Mit einem langen Atemzug ließ ich mich tiefer in meinen Schreibtischstuhl sinken. Ich bin so gut wie über ihn hinweg. Dass ich den Brief gelesen habe, ändert gar nichts.
Draußen flackerte Licht und ich erhob mich vom Schreibtisch, schob die Gardine ein Stück zur Seite und lugte hindurch. Die Reporter waren noch da, wie nicht anders erwartet. Schon in der ersten Nacht hatte sich die Anzahl der Presseteams verdreifacht. Inzwischen zählte ich vier Busse. Außerdem hatte sich eine Gruppe junger Erwachsener dazugesellt, alle mit Handys bewaffnet.
Auch das noch! Jetzt kamen sogar schon Schaulustige. Schnell trat ich zurück und ließ die Vorhänge zugleiten.
Ich wollte kotzen. Heulen. Mir die Haare raufen. Aber all das hatte ich in den vergangenen sechsundneunzig Stunden bereits getan. Und nichts davon hatte geholfen. Also ließ ich mich wieder auf meinen Schreibtischstuhl fallen, legte die Arme auf den Tisch und bettete den Kopf darauf. Was, wenn das jetzt noch Wochen oder Monate so weiterging? Wenn ich nicht mehr das Haus verlassen konnte, ohne erkannt zu werden?
Livy hätte der ganze Trubel wohl gefallen. Sie liebte es, wenn andere sie in der Stadt erkannten und auf ihren YouTube-Kanal ansprachen. Dann plauderte sie mit ihren Fans, machte Selfies und erzählte ihnen, natürlich topsecret, was ihr nächstes Projekt werden würde. Tatsächlich wurde sie immer deswegen angesprochen und nicht, weil sie die Tochter von Lester Campbell war. Ich dagegen konnte in aller Augen nur damit glänzen, dass Prinz Tristan an mir interessiert war.
Erneut huschte mein Blick zu dem Brief. An meinen Gefühlen für dich hat sich nichts geändert. Genauso hatte er es geschrieben. Zusammen mit wenigen anderen Sätzen, in denen er sich entschuldigte, mir Probleme bereitet zu haben, und mich bat, zu ihm nach Caverley Green zu kommen, um dem Pressewirbel zu entgehen. Gerade wollte ich nur zu gerne von hier verschwinden, wieder aufatmen und mich frei bewegen. Wäre da nicht … Edward. Denn wenn ich mir selbst die Frage stellte, ob ich bereit war, ihn noch einmal zu treffen, war es, als würde mein Innerstes sich weigern, darauf zu antworten.
Im Flur wurde die Haustür aufgeschlossen und Katzenpfoten tapsten über das Parkett.

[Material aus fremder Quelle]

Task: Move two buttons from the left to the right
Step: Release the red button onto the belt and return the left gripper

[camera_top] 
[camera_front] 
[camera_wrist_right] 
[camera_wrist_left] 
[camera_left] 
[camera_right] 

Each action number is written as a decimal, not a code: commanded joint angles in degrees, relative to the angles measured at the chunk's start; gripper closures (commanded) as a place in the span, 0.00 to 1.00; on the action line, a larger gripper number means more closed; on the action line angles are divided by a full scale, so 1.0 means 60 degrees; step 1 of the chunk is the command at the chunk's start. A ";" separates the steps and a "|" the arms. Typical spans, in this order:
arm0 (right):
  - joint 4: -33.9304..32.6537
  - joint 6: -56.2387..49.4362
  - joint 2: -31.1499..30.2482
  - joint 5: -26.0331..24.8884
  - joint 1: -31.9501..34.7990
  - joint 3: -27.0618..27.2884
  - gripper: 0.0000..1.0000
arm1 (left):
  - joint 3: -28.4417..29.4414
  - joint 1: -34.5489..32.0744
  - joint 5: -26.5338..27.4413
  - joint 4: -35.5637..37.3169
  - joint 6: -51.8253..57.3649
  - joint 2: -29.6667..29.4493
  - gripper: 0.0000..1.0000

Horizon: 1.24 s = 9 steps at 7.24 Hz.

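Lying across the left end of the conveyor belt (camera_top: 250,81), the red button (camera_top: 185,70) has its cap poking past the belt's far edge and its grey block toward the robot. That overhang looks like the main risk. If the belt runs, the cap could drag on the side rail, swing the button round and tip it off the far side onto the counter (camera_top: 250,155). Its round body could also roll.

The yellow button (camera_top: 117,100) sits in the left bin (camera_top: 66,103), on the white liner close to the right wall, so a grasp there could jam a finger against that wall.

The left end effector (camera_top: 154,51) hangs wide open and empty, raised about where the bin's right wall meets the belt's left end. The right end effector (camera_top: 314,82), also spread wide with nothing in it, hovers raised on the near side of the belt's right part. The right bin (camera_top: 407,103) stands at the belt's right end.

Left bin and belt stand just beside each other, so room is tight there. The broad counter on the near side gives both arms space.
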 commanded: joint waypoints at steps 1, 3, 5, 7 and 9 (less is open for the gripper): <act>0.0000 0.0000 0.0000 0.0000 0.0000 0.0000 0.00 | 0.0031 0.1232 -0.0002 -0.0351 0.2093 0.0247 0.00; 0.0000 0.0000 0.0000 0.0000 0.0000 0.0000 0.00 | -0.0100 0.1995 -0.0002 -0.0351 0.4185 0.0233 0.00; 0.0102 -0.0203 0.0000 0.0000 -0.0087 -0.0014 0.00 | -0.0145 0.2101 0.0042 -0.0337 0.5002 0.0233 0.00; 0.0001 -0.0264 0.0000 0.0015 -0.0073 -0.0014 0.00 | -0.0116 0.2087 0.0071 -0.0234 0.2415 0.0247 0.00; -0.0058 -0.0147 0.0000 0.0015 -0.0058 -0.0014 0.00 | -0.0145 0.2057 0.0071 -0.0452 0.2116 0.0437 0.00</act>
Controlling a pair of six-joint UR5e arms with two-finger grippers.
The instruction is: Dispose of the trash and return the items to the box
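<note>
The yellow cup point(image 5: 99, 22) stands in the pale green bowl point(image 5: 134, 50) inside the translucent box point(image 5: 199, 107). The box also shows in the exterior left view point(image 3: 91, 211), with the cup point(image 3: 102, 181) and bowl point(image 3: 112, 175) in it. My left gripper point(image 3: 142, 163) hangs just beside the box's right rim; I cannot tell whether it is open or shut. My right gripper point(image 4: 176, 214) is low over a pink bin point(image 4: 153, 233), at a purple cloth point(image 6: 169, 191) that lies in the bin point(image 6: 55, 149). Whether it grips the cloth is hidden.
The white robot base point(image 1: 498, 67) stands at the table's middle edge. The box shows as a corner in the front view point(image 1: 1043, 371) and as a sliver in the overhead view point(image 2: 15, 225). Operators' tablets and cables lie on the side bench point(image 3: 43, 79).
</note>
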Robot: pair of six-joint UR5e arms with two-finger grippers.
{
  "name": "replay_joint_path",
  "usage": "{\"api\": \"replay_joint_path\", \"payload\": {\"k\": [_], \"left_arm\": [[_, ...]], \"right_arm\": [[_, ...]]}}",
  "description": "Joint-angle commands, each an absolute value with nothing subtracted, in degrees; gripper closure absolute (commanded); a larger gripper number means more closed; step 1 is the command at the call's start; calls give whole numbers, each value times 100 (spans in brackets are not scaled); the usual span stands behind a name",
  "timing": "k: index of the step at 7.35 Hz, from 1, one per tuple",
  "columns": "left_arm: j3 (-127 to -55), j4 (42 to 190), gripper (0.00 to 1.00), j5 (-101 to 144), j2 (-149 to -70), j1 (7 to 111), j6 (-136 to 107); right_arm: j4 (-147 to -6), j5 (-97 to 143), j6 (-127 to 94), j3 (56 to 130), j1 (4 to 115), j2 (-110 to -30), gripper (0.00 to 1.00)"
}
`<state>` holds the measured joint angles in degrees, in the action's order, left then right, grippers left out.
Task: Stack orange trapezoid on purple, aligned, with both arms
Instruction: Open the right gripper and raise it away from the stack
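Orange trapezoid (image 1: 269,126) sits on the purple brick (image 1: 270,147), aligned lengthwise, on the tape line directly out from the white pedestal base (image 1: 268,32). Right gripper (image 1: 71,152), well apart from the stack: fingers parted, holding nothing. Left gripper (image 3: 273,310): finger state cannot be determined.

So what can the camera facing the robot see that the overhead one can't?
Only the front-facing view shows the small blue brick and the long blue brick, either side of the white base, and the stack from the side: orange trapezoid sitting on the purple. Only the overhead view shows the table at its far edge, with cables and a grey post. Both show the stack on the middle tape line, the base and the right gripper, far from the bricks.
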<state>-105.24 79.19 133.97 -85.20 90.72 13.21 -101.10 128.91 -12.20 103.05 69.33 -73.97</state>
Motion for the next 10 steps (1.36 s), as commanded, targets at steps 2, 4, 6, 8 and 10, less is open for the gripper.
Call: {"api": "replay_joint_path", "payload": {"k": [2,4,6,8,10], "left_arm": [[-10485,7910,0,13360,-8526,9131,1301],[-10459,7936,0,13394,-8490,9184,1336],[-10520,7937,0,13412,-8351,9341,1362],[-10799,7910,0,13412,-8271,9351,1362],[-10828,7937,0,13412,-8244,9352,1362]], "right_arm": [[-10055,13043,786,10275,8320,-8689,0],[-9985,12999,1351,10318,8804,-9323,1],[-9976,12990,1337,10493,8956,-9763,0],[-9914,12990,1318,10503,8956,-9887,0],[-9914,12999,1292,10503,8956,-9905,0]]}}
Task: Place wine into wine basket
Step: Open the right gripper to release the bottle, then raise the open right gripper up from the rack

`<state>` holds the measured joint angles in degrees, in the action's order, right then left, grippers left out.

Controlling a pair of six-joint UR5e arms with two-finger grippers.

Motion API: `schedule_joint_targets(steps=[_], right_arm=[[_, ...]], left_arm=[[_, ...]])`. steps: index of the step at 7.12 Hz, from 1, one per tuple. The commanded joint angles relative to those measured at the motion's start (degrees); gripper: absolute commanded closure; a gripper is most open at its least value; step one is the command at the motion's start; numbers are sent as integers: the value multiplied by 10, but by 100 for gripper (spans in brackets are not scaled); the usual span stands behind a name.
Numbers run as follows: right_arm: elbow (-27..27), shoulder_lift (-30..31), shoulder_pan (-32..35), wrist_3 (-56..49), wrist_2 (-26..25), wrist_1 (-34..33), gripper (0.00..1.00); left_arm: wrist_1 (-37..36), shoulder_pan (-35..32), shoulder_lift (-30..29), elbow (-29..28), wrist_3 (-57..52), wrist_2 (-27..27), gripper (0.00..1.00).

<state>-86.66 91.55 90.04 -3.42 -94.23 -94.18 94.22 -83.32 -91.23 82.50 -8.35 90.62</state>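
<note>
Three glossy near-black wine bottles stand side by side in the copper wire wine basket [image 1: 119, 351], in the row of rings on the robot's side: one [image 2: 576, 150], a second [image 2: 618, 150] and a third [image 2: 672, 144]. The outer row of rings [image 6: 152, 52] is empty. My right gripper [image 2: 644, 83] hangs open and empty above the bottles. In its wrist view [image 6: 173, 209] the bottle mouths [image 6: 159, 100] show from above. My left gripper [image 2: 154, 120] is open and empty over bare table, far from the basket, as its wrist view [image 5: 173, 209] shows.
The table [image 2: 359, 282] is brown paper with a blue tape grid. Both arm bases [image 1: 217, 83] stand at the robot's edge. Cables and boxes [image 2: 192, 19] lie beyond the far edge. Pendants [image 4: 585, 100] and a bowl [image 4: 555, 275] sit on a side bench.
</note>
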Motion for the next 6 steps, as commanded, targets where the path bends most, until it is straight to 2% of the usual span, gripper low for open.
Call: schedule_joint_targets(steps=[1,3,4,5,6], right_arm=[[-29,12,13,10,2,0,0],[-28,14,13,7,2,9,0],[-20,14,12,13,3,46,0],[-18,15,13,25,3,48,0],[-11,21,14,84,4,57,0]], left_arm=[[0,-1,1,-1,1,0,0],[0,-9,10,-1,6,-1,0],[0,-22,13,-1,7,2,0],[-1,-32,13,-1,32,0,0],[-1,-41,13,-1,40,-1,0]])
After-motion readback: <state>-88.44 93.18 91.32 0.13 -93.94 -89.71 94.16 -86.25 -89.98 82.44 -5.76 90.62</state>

»Bin wieder da, Krümel!«, rief Jordan und klopfte an meine Tür. Schnell stand ich auf, strich mir die Haare aus dem Gesicht und hoffte inständig, dass ich nicht aussah, wie ich mich fühlte. Er musste nicht wissen, dass ich nach drei Tagen Isolation bereits kurz vor einem Nervenzusammenbruch stand. Ich versuchte ein Lächeln, aber es kam mir angestrengt vor. Jordan trat ein, legte den Kopf schief und musterte mich. Er setzte sich auf mein Bett. »Ich habe noch einmal mit deinem Schulleiter gesprochen«, sagte er, immer noch diesen forschenden Ausdruck in den Augen. Du kannst mir nichts vormachen, kleine Schwester, bedeutete das. »Mr Romero war sehr besorgt und hat mir nahegelegt, dich für ein paar Wochen aus dem Unterricht zu nehmen.«
»Ein paar Wochen?« Eingesperrt auf 52 Quadratmetern? Zusammen mit der Terrorkatze?
»Er hat versprochen, sich persönlich darum zu kümmern, dass du alle wichtigen Unterlagen über den Schulserver bekommst, damit du nach deiner Auszeit direkt wieder einsteigen kannst.«
Auszeit, ja klar. Verbannung traf es wohl besser. Mr Romero wollte mich nicht mehr in der Schule sehen, bis der Hype nachließ.
Jordan stand auf und streichelte mir über die Haare.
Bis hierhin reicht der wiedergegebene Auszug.